I always felt my mother's pragmatic approach to animals was the result of her being a farmer's daughter. It would be difficult to be sentimental about animals kept only for work or food. This cold calculation rubbed off on her relationship with other animals as well.
Our first dog Buster was a Fox Terrier-type dog whose purpose was to protect us from rats that would often invade our home. Once he attacked me, because of my own childish ignorance, my mother quickly calculated the benefit of his service was outweighed by the risks.

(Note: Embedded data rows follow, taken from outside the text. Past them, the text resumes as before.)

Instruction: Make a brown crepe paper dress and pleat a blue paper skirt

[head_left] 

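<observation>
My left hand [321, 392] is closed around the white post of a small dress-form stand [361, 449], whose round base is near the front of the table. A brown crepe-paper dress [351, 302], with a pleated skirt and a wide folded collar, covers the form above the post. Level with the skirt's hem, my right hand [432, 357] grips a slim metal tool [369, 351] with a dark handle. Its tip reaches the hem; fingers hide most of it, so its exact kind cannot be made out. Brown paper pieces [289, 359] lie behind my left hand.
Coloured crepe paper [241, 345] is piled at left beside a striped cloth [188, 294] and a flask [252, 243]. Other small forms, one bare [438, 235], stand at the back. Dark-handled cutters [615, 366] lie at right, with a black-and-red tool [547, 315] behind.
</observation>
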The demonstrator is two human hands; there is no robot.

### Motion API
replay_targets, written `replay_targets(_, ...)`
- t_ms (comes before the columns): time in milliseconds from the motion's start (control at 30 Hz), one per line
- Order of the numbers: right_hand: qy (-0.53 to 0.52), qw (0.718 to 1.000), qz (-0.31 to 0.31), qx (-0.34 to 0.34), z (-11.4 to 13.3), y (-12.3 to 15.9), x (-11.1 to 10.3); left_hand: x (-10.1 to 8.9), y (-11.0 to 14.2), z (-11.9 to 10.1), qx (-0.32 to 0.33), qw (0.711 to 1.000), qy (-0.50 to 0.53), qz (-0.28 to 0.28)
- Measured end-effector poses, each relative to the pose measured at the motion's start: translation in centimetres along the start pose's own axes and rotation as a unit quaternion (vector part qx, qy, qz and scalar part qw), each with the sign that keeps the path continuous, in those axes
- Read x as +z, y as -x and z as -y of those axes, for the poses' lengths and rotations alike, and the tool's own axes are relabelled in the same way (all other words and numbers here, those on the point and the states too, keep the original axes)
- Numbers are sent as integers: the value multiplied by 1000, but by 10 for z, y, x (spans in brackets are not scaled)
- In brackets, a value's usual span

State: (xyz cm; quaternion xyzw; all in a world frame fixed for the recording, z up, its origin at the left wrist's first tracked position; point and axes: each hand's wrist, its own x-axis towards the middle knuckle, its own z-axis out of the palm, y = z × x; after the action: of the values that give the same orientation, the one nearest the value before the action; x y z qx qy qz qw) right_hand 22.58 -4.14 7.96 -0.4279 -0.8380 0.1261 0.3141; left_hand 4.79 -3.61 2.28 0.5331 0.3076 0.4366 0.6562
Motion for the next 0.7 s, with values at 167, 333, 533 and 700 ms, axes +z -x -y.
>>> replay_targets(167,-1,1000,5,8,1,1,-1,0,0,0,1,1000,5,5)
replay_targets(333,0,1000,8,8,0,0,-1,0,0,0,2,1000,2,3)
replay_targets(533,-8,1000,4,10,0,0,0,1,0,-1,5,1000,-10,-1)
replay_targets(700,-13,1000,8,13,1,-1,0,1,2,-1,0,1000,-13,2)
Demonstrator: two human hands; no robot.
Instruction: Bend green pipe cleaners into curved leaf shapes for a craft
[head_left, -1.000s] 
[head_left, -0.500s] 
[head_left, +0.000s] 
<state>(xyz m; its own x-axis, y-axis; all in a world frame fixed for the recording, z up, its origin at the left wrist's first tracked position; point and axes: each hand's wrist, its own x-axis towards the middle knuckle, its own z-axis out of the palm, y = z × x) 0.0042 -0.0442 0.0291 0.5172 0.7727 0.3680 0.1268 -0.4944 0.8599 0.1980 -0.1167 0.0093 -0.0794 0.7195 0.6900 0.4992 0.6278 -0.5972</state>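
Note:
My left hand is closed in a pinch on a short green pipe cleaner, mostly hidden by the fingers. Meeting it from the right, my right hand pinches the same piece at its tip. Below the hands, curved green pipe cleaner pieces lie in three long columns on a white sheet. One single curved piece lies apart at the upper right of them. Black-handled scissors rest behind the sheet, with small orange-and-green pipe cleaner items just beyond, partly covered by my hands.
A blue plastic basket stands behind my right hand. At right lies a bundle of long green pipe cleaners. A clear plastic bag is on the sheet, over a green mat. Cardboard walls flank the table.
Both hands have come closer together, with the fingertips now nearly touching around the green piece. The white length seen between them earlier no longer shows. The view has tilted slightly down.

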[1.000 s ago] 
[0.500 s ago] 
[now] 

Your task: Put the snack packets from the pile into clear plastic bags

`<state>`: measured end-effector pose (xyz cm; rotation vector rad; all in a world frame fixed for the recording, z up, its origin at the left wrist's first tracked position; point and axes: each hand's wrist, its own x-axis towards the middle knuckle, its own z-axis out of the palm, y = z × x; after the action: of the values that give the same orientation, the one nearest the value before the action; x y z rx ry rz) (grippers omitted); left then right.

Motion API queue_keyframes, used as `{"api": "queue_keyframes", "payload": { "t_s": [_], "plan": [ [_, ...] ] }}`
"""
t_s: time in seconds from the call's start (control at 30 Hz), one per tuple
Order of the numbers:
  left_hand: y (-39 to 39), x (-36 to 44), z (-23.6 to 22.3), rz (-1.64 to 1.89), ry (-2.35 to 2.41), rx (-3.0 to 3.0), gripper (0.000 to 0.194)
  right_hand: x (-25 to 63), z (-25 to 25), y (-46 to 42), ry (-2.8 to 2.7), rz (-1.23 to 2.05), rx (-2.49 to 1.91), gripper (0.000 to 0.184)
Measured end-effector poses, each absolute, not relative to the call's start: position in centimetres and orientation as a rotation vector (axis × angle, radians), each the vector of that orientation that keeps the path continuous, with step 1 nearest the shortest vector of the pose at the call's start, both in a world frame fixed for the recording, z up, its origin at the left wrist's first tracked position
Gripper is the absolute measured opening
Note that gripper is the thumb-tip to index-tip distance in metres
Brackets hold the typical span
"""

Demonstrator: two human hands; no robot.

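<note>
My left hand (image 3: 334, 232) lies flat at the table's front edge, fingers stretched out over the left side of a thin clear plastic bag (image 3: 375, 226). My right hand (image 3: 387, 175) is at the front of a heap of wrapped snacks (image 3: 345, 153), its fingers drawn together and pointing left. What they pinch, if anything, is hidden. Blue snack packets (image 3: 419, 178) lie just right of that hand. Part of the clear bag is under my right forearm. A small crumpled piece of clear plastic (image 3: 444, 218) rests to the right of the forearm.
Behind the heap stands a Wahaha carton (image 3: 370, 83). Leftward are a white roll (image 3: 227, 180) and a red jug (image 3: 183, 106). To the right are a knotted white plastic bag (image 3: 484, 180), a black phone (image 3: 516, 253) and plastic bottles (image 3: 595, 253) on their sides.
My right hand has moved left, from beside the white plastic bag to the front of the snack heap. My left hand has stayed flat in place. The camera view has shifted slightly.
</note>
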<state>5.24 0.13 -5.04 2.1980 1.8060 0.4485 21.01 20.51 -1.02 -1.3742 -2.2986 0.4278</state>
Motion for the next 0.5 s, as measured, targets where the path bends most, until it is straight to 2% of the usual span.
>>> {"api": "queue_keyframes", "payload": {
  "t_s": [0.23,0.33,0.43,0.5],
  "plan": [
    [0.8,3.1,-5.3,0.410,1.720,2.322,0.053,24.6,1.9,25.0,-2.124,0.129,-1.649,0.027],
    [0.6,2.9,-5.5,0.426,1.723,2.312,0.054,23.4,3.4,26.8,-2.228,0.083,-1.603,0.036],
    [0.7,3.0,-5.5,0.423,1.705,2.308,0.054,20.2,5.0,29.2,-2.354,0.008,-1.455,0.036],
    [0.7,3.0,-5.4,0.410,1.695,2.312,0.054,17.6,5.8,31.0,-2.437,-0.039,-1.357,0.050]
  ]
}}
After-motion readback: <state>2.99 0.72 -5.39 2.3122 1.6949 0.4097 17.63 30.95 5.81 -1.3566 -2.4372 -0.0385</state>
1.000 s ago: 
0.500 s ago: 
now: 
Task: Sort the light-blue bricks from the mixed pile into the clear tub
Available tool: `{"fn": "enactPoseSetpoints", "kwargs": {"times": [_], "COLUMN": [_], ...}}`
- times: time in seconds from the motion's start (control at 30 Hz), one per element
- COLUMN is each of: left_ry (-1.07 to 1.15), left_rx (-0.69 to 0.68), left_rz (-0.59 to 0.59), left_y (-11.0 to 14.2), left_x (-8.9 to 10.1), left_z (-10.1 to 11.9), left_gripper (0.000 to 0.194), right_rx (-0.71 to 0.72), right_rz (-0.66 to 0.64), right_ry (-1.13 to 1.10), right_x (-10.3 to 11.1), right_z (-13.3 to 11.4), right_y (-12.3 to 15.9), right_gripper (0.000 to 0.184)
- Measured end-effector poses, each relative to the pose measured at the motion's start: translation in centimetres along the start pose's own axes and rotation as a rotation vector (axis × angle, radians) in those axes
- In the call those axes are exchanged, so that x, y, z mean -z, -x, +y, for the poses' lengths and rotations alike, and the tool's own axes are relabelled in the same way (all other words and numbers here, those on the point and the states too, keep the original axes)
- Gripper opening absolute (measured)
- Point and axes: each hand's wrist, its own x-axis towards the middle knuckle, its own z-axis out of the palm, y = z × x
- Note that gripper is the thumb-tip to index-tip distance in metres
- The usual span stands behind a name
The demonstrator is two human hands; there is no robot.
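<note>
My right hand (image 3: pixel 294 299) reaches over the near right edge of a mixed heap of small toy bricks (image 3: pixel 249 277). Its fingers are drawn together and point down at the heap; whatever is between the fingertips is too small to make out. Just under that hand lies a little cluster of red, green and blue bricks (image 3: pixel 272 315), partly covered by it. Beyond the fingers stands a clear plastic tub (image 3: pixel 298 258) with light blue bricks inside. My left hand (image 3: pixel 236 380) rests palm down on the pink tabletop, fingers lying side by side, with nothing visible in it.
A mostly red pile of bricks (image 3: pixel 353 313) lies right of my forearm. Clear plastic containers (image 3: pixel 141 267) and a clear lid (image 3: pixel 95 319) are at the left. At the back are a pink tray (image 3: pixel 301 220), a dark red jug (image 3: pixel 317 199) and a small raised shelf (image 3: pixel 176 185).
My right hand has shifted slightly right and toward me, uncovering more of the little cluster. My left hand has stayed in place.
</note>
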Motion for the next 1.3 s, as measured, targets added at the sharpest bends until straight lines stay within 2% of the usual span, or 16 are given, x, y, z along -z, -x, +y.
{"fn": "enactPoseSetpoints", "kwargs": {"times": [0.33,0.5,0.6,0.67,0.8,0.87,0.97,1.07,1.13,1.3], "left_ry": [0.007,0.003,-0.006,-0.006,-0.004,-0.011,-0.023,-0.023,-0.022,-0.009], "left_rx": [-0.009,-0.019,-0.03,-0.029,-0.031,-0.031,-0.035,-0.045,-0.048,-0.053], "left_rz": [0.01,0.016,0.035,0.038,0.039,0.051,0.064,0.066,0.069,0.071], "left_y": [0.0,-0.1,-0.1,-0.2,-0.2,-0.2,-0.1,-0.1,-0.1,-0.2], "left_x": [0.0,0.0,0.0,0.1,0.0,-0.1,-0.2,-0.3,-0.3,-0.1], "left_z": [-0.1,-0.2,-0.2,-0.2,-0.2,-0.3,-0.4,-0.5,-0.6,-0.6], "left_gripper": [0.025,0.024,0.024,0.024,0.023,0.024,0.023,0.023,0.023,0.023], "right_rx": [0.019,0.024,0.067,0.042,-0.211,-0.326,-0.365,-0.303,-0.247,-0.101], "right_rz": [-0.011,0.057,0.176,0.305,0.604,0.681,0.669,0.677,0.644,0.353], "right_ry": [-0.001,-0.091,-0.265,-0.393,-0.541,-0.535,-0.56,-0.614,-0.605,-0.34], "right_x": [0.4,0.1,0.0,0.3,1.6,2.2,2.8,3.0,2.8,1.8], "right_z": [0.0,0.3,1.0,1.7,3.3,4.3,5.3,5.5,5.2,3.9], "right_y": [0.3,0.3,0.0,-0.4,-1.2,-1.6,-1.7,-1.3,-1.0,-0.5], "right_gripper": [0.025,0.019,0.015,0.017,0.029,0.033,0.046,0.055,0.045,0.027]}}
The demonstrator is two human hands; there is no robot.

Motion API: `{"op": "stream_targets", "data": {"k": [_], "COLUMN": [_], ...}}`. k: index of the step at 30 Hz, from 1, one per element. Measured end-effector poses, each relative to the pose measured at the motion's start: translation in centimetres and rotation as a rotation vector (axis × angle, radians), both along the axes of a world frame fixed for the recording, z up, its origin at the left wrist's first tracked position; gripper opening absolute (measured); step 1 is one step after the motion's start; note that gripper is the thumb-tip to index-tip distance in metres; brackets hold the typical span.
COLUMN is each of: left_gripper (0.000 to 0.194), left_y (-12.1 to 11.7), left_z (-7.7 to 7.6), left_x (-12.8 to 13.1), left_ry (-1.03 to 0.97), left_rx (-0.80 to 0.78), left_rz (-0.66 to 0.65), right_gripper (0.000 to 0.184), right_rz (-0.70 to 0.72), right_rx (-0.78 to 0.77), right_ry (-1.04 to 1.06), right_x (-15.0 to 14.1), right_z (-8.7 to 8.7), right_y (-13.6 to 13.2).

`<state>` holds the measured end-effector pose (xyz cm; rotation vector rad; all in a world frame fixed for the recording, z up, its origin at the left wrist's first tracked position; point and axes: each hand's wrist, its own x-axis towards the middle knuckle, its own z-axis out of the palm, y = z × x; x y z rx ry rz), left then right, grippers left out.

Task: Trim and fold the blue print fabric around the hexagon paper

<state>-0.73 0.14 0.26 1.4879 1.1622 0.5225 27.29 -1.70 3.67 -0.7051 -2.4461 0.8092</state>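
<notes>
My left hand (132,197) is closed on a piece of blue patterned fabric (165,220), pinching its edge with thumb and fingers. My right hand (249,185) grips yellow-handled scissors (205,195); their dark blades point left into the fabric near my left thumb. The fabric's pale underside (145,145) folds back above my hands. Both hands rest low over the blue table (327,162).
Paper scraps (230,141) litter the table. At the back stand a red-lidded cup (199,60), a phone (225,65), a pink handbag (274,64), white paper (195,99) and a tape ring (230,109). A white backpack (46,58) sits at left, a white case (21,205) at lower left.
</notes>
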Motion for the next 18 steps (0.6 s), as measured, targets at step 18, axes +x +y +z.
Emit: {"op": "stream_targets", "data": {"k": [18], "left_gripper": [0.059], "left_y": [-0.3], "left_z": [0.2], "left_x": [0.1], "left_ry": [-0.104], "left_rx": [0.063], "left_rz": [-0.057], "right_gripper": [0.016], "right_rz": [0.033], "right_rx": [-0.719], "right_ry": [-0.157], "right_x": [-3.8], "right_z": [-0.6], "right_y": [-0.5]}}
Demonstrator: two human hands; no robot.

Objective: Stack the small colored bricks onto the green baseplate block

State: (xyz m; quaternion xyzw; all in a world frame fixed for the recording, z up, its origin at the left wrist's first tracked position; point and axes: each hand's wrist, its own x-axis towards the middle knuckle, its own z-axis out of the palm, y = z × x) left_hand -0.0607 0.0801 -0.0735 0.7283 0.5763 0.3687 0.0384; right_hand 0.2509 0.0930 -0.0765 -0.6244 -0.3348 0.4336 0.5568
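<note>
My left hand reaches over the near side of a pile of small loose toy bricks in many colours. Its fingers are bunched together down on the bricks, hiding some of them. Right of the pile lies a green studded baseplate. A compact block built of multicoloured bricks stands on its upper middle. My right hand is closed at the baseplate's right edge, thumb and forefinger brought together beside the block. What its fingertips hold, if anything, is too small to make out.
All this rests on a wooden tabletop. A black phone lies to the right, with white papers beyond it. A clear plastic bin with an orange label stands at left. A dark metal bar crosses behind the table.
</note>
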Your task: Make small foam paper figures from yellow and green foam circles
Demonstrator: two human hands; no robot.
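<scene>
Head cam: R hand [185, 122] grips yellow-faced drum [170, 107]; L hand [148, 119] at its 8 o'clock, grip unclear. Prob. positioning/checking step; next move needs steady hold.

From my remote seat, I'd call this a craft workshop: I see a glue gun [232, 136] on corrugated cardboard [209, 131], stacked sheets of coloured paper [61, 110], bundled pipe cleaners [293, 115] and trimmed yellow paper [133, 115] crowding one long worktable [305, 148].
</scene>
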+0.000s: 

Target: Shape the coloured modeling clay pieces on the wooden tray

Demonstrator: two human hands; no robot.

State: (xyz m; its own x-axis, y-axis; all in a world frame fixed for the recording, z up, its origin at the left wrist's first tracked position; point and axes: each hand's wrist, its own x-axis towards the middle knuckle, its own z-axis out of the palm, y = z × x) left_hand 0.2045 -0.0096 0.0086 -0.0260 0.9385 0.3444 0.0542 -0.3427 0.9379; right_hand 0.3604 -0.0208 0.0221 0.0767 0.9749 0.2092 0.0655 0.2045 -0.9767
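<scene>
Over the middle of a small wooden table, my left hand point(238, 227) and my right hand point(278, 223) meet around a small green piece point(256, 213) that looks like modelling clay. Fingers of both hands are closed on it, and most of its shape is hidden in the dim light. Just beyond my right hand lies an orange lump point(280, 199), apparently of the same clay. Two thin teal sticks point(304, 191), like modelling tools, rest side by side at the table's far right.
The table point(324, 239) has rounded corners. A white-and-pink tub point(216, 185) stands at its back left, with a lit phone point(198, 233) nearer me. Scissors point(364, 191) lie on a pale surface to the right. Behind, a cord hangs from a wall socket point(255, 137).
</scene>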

My father would have given Buster a second chance. He was a romantic, with excessive empathy for the underdog. By definition, all dogs fit that category to him. Through the years he was a one man shelter for neighborhood strays. At any one time he could have as many as six dogs in his personal pack. This was after my mother had died. She would never have stood for his St. Francis of Assisi act. It even took all his charm to convince her to let me keep Rusty, a dog that I felt was truly my own.
I was eight years old, long over the sudden disappearance of Buster after he had bitten me on the lip when I tried to pet him while he was eating. In those more innocent times we played out on the street. One day a rust colored collie-type dog was running after an older boy on a bicycle. It almost looked like he was trying to escape from the dog, but the dog was too fast and passed him and had to wait for him to catch up. The dog crouched down with its belly on the asphalt, then when the boy tried to break away on his bike the dog took off and circled it in gradually tighter spirals.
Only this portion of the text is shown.